[Start of section]

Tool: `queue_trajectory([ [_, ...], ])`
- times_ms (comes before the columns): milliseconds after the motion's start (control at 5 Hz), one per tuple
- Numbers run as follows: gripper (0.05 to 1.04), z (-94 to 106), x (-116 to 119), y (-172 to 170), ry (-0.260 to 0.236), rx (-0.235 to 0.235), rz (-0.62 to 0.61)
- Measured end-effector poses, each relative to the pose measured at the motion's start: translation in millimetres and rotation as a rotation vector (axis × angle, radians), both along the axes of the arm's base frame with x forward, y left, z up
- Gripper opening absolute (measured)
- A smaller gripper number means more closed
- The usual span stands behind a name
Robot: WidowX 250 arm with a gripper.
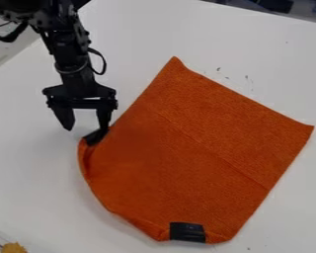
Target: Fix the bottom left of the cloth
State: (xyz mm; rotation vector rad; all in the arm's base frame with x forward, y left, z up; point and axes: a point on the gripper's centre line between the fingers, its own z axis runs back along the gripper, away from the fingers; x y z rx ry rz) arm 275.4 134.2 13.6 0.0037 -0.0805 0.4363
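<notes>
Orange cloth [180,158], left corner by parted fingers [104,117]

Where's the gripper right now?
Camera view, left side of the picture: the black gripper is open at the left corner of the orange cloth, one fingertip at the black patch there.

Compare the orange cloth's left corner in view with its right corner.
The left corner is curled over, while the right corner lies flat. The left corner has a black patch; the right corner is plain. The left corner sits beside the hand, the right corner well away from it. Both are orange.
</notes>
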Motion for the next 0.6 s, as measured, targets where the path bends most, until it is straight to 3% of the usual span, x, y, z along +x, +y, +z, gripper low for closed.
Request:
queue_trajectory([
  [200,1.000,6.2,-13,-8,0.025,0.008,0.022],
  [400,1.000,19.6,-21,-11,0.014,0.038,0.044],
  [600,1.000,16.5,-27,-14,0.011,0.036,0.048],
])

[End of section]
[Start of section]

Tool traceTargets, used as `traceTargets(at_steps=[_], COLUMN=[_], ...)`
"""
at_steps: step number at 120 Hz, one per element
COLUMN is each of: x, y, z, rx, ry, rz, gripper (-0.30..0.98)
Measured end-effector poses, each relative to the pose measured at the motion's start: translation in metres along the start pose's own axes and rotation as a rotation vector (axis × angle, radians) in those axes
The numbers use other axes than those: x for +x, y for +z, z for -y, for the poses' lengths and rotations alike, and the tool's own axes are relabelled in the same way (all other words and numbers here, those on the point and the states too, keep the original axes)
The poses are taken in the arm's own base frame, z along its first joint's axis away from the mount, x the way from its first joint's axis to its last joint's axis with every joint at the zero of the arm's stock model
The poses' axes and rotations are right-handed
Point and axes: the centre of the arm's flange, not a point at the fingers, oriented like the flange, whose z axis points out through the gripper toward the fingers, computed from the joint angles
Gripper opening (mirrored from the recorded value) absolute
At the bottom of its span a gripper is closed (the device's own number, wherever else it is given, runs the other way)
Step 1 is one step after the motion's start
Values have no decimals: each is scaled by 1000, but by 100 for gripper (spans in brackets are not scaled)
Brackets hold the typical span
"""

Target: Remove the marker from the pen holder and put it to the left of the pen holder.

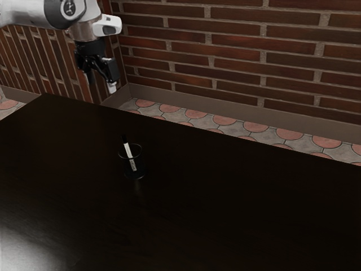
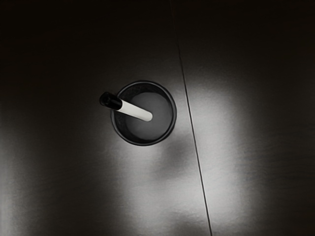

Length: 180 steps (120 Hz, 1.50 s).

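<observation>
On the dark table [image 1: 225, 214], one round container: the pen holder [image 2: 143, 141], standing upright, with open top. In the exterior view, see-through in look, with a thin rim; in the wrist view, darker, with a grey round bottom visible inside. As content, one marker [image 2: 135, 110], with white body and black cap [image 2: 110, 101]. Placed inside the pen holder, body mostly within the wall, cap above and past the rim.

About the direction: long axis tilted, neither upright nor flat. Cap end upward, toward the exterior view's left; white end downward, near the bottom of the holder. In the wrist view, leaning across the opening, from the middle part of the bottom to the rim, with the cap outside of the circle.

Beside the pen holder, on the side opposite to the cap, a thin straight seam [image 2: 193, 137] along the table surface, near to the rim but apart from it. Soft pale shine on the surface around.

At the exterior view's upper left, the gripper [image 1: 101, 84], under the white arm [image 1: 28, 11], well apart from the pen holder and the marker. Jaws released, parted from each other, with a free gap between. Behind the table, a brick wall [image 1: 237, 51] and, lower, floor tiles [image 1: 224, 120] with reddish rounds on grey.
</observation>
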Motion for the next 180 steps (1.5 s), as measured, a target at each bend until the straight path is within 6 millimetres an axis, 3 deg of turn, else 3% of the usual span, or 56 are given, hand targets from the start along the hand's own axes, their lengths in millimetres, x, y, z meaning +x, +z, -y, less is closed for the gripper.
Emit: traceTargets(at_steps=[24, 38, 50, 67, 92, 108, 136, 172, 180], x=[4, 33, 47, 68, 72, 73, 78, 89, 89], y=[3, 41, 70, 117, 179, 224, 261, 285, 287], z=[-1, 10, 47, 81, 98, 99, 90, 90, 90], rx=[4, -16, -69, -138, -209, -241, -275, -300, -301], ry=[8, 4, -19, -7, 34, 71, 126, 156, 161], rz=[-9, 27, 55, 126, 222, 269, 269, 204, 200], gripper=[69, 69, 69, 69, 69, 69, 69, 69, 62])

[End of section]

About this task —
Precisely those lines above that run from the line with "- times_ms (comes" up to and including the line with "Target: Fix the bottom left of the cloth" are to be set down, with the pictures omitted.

Response to this task —
- times_ms (comes before the columns): milliseconds after the motion's start (control at 5 Hz), one per tuple
- Numbers run as follows: gripper (0.05 to 1.04), z (-94 to 106), x (-116 to 119), y (-172 to 170), ry (-0.260 to 0.236), rx (-0.235 to 0.235), rz (-0.62 to 0.61)
- Measured end-effector poses, each relative to the pose measured at the motion's start: translation in millimetres and rotation as a rotation vector (axis × angle, radians), both along the axes of the arm's base frame with x forward, y left, z up
- Gripper opening absolute (measured)
- A smaller gripper number means more closed
- The usual span stands behind a name
Robot: WidowX 250 arm with a gripper.
Target: Fix the bottom left of the cloth

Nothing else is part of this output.